By
Lorraine Glowczak
The
warm sunny weather we’ve been experiencing the past few days has put a spring
back in my step and I’m loving every minute of it. Although I do receive snow
with open arms during the wintertime of the year, I’m just as happy to see it
go as we head fully into March.
However,
as the snow gently recedes and melts away, it slowly exposes the trash in the
ditches along
the roads I travel. This brings back a memory from my childhood.
I
was six years old in 1971 when Keep America Beautiful, Inc. produced its
anti-pollution campaign. It was probably the best-known and most guilt-inducing
public service announcement at the time. It’s the
commercial staring actor, Iron Eyes Cody as a Native American shedding a single
tear at the sight of a trash-filled and smoke laden landscape.

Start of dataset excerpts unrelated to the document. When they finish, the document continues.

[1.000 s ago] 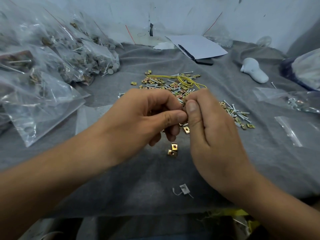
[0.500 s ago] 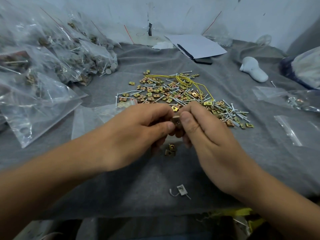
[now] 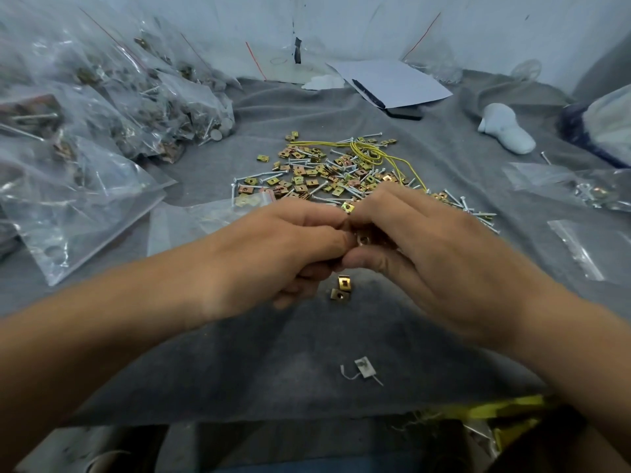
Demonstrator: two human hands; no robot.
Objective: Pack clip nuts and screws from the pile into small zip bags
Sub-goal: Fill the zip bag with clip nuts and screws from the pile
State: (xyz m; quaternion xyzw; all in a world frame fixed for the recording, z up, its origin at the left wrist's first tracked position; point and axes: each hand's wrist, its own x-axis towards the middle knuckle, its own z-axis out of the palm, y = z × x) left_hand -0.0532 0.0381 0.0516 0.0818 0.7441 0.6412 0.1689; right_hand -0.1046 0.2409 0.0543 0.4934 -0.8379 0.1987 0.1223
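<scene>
Near edge: two loose clip nuts [image 3: 341, 289] lie on the desk [image 3: 307, 353]. Above them, left hand [image 3: 273, 257] and right hand [image 3: 433, 264] fingers jointly pinch gathered clip nuts [image 3: 363, 238]. Beyond: pile [image 3: 334, 172]. Step: counting; next, bagging requires an open zip bag [image 3: 205, 218].

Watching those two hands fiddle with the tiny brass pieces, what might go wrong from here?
1. Both hands, left hand and right hand, pinch one small brass clip nut over the grey cloth; a slipped grip might drop it.
2. Two loose brass clip nuts lie right beneath and may get knocked away.
3. The thin yellow cord crosses the mixed pile of nuts and screws and might snag.
</scene>
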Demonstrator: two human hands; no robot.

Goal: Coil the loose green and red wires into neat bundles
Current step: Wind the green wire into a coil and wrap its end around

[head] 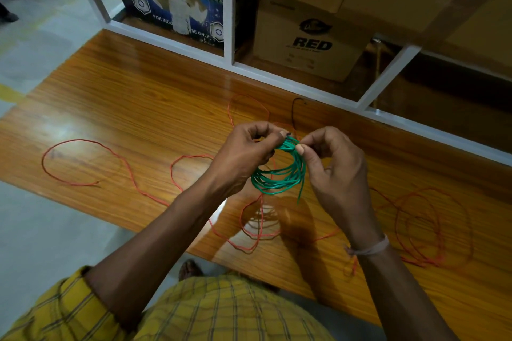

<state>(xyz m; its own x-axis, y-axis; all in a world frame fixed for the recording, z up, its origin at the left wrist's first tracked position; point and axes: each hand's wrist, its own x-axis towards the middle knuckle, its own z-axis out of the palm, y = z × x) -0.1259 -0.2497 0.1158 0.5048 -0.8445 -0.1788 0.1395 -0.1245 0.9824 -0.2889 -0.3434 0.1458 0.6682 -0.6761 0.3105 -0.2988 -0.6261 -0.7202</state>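
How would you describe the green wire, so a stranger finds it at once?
Look above the middle of the wooden bench, where both hands meet. The green wire hangs between them as a small coil. It is the only green wire; the red wires lie loose on the bench.

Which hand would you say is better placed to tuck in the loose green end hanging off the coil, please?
Probably the right hand. The free end of the green coil hangs on the coil's right side, just below that hand's fingers, while the left hand grips the top of the coil and steadies it.
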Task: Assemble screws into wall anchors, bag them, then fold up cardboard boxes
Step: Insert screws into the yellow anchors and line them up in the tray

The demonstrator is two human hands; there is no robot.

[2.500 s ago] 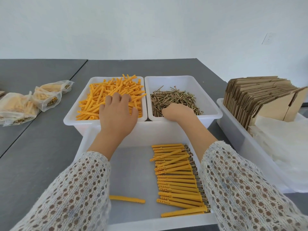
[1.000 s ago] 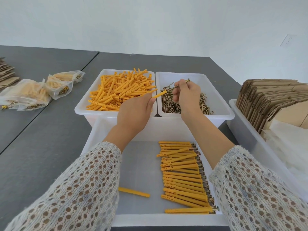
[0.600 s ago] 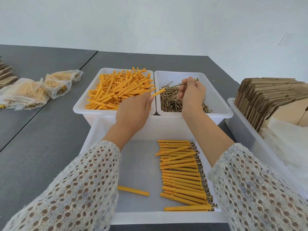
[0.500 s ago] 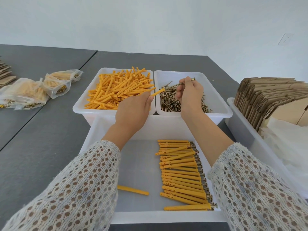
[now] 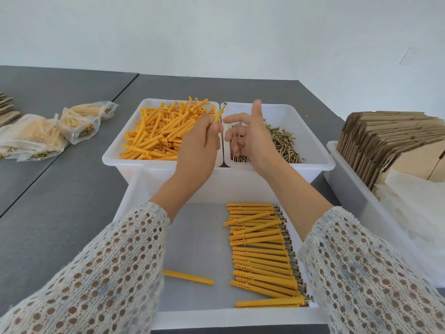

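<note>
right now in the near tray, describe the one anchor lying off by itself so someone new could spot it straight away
Start at the big white tray nearest the person, below the two smaller bins. A tidy row of assembled anchors with screw heads showing fills its right side. The lone anchor lies apart on the bare floor to the left of that row, slightly slanted, with no screw head visible.

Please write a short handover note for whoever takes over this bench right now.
Left hand grips one anchor with a screw head showing at its top. Right hand is open and holds nothing, above the screw bin. Loose anchors fill the anchor bin. A row of assembled anchors and one bare anchor lie in the front tray. Filled bags are at the left. Left: more assembly, bagging, folding the flat boxes.
</note>
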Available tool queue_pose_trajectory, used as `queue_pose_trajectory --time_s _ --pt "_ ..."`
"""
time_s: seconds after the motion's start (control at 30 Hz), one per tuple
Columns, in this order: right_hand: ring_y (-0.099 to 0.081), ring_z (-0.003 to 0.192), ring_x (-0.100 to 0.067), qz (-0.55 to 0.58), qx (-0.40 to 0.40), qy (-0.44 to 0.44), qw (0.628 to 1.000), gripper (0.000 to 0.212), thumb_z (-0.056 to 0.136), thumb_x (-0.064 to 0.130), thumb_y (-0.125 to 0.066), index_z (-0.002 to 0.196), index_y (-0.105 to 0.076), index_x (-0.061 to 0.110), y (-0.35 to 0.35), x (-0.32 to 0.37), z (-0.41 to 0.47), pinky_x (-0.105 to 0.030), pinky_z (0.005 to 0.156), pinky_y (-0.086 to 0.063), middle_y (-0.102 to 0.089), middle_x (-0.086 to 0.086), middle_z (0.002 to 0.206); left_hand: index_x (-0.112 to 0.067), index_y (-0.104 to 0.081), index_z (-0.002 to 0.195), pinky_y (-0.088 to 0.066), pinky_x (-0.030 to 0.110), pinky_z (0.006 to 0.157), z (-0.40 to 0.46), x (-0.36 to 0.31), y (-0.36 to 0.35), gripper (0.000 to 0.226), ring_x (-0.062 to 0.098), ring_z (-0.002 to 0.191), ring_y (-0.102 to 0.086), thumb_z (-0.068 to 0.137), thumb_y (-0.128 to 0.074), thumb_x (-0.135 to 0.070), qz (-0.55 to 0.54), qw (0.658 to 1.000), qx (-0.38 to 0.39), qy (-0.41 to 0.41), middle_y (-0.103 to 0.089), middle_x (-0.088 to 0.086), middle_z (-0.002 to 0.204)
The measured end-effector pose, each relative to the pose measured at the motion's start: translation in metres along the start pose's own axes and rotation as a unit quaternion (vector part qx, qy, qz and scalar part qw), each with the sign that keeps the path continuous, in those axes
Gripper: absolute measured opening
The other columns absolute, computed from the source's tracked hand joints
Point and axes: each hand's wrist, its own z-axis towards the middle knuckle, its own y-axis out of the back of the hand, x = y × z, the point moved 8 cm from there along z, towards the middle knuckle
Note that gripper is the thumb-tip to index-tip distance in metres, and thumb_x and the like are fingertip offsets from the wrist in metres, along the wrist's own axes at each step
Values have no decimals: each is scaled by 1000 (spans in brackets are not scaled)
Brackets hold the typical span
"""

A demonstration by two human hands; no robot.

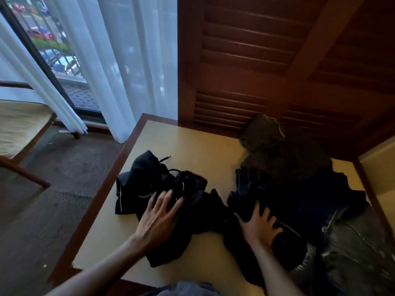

The words in the ad go something like this: “Some people
have a deep, abiding respect for the natural beauty that was once
this country and some people don’t,” states a narrator in a baritone voice.
Apocalyptic
music follows as someone tosses a bag of half-eaten fast food out the window of
a passing car. It lands and scatters at the actor’s feet. He looks forlorn into
the camera as the tear rolls down his cheek. The narrator continues, “People
start pollution. People can stop it.”
Without
a doubt, this commercial made a massive impact on my six-year-old psyche and I
became an environmental activist – well – at least for an hour after I saw the
ad and until something else caught my attention. Eventually the commercial
stopped running and although I never became an activist in the traditional sense,
you will never catch me throwing trash out the window of my car. That tear
really made its mark on me. But more accurately, I do love the natural
environment that Maine has to offer, and I would like to preserve it as best as
I can.
In
about one month - on Wednesday, April 22, we celebrate the 50th anniversary of
Earth Day. Whether you have been deemed an official “tree hugger” or not, we
all have a certain responsibility to the environment if we wish to maintain the
life we have now.
It
really does not matter whether you are a conservationist, or you simply enjoy
the Maine outdoors, it behooves us all to assume a certain obligation to not
mess up our own back yards. Our actions do not have to be big, profound, or
impressive (but if they are, contact us and we’ll write about you!).They can be
simple everyday actions that work within our everyday lives.
One
small action I have done in the past happened during my morning walks. I took a
trash bag with me and pick up garbage thrown along the side of the road. I would
have to stop every two or three seconds, and the trash bag was completely full
in less than a ¼ of a mile.
Just
as I was beginning to feel I was making a difference; I would then notice more
trash reappear after a couple of days of having not walked. This brought back
my memory of “the lone tear.”
Although
it seems I’m trying to save the Earth, that’s really not what I’m doing at all.
I’m selfishly saving my own butt and the way I have become accustomed to the
joys of being in nature.
If
there is any truth that the planet is a self-correcting system then it would
seem that the earth, in all its natural intelligence, will adjust just fine. Humans,
however, don’t adjust so well. We love things to remain the same and we fight
change with all our might.
Whether
it’s four-wheelin’ in the countryside you enjoy or a nice meditative stroll through
a forest path – we all want the same thing – for the beauty of nature and all
it has to offer to remain as we know it.
Comedian
George Carlin once said that the planet itself will be just fine. It will just
“shake us off like a bad case of fleas” to free itself from the object causing
its pain. I don’t know about you, but I’m not ready to be shook off the planet
just yet.
So,
this may be selfish (again) on my part, but would anyone out there be
interested in joining me in self-correcting trash habit behaviors? Here’s the
deal. Starting today, I will stop buying plastic coffee to-go cups. If you see
me with one, I will owe you coffee.
If
you join me, then perhaps next spring when the snow melts yet again…the
roadways will have less trash. And perhaps, somewhere, someplace, somehow.....there will be less tears…less fleas.